Au fond les États-Unis, avec leur espace, leur raffinement technologique, leur bonne conscience brutale, y compris dans les espaces qu’ils ouvrent à la simulation, sont la seule société primitive actuelle. 
Et la fascination est de les parcourir comme la société primitive de l’avenir, celle de la complexité, de la mixité et de la promiscuité la plus grande, celle d’un rituel féroce, mais beau dans sa diversité superficielle, celle d’un fait métasocial total aux conséquences imprévisibles, dont l’immanence nous ravit, mais sans passé pour la réfléchir, donc fondamentalement primitive …

  in « Amérique », J. Baudrillard.

Valeurs Morales carnassières et irrévocables, je vous répondrai ce que vous voulez entendre!

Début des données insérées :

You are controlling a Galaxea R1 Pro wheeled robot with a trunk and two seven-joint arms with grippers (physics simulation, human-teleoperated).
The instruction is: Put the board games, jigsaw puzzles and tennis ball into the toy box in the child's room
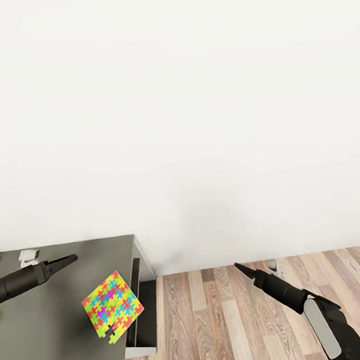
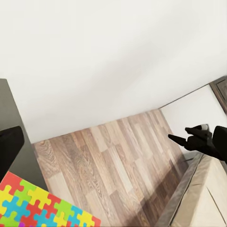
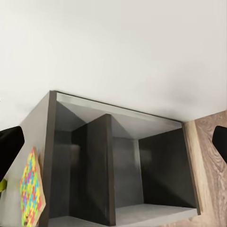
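Note:
One jigsaw puzzle [image 1: 112, 307] lies flat on the dark grey lower section of the table [image 1: 45, 323], close to its right edge. It also appears as a colourful jigsaw puzzle [image 2: 40, 205] and edge-on as a jigsaw puzzle [image 3: 30, 191]. My left gripper [image 1: 72, 259] hovers over the table top, behind and left of the puzzle, holding nothing. My right gripper [image 1: 238, 266] hangs over the wooden floor to the right of the table, empty, with its fingers [image 3: 10, 142] wide apart at the edges of the right wrist view. It shows as the right gripper [image 2: 177, 138] too.
The table's end has open dark shelves [image 3: 127, 165] facing my right arm. A white wall rises behind. Wooden floor [image 1: 225, 318] spreads to the right. A small white object [image 1: 29, 255] sits at the table's back left. The bed [image 2: 208, 194] edge shows in the left wrist view.

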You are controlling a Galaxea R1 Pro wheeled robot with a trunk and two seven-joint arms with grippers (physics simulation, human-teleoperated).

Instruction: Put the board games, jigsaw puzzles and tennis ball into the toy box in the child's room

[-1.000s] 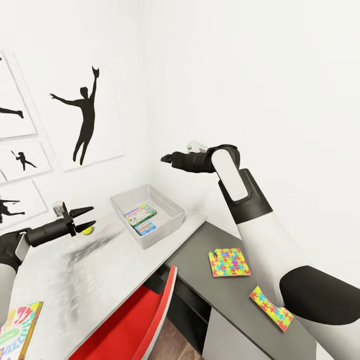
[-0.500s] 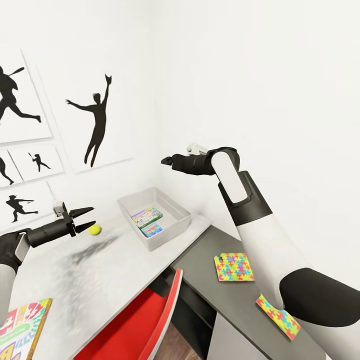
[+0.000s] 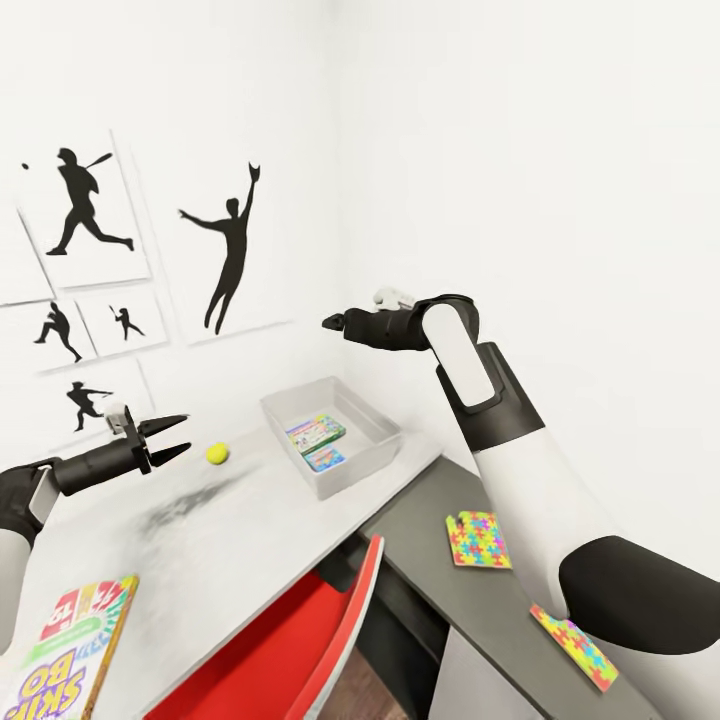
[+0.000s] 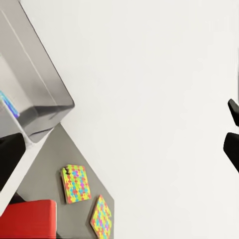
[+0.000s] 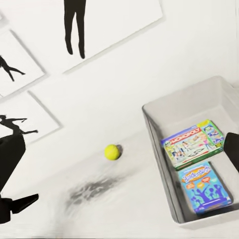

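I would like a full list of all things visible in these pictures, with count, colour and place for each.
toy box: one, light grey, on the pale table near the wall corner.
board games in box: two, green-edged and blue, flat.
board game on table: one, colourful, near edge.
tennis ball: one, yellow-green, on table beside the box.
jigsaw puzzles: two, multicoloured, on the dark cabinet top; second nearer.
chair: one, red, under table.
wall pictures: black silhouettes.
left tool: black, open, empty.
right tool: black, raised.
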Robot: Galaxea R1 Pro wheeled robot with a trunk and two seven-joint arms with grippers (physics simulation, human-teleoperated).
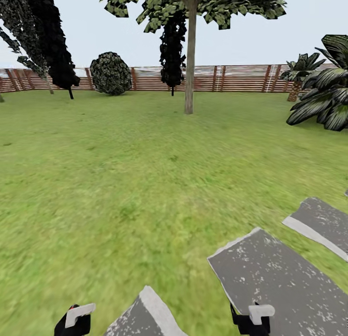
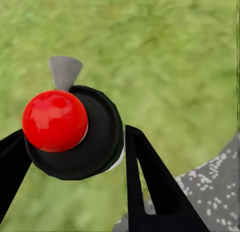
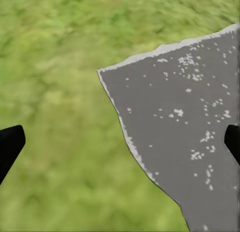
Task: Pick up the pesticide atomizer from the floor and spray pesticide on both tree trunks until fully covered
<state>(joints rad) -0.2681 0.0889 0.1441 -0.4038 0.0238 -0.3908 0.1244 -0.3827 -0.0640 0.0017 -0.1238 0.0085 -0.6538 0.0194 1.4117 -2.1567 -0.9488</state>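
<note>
The left claw (image 2: 75,157) is clamped on the pesticide atomizer (image 2: 70,129): in the left wrist view its black fingers (image 2: 150,177) flank the black body with the red ball top and grey nozzle. The right claw (image 3: 120,142) stands apart, empty, over a grey paving slab (image 3: 185,122). Pickup appears complete; the step in hand is the approach. One tree (image 1: 190,51) stands ahead across the lawn (image 1: 121,171), its bare trunk (image 1: 189,84) well apart from the robot. The next move calls for driving closer, then raising the nozzle toward the trunk.
</note>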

Les vivants ne sont pas des ombres. Ce sont peut-être des morts enveloppés de vêtements et qui brillent.
Désormais ils sacrifient, les deux yeux luisants, habillés de la même manière, devant les mêmes écrans, avec la même envie.
Démagogique, égalitaire, fraternelle, ces mots désignent la même attitude : des meurtriers se surveillent du coin de l’oeil. Ils participent à  la même aversion pour toutes supériorités. Ils sont tous blottis les uns contre les autres, serrant les mains sur leur anxiétés comme si elle était un sexe qui était sur le point de leur être soustrait, quémandant une protection, un interdit, une chaine, un médicament supplémentaires.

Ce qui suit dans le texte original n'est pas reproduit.